### [Task goal]
Go through the data below and return each line where the string "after" appears.
[Opening Collected material section]
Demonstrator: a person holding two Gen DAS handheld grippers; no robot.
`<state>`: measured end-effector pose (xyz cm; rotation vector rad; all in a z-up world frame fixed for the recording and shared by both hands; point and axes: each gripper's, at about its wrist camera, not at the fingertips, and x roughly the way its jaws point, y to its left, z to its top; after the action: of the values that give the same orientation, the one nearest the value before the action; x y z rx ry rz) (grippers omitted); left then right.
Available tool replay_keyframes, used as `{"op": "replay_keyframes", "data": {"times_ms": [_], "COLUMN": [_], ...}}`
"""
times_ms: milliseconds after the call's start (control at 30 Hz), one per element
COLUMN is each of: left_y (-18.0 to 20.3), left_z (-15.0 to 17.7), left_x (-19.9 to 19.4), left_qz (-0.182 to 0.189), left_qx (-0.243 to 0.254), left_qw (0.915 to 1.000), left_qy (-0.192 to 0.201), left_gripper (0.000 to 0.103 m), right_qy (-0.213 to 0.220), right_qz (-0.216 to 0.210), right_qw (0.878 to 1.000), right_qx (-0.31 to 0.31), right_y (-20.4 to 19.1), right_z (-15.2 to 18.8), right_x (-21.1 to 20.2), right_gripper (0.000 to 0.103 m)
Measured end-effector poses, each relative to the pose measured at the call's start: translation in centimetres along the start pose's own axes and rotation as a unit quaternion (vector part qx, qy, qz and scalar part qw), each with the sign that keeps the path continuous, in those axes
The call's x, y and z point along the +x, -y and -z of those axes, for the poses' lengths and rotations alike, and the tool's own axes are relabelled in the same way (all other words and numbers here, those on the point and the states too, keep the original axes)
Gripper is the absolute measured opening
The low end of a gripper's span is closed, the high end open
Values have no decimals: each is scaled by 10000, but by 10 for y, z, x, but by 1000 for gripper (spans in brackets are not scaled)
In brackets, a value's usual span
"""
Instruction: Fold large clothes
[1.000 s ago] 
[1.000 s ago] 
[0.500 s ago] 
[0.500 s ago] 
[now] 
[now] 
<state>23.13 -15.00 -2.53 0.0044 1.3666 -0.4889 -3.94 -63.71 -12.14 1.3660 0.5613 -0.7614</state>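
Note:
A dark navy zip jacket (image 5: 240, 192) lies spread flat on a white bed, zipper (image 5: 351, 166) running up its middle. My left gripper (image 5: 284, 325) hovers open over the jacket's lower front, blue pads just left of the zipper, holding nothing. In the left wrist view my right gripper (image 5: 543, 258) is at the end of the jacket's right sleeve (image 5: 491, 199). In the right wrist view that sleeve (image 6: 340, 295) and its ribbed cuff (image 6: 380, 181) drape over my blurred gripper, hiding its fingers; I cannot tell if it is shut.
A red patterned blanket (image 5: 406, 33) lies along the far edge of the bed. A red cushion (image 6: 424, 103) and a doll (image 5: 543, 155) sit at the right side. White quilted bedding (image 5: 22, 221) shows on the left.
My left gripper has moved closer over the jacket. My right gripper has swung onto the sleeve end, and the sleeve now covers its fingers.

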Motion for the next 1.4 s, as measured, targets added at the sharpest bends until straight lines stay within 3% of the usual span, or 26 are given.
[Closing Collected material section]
### [Exercise result]
`<state>`: measured end-effector pose (xyz cm; rotation vector rad; all in a z-up world frame fixed for the recording and shared by both hands; point and axes: each gripper's, at about its wrist camera, not at the fingertips, and x roughly the way its jaws point, y to its left, z to its top; after the action: of the values that give the same orientation, the one nearest the value before the action; x y z rx ry rz) (grippers omitted); left then right.
times_ms: milliseconds after the call's start (control at 30 Hz), one per element

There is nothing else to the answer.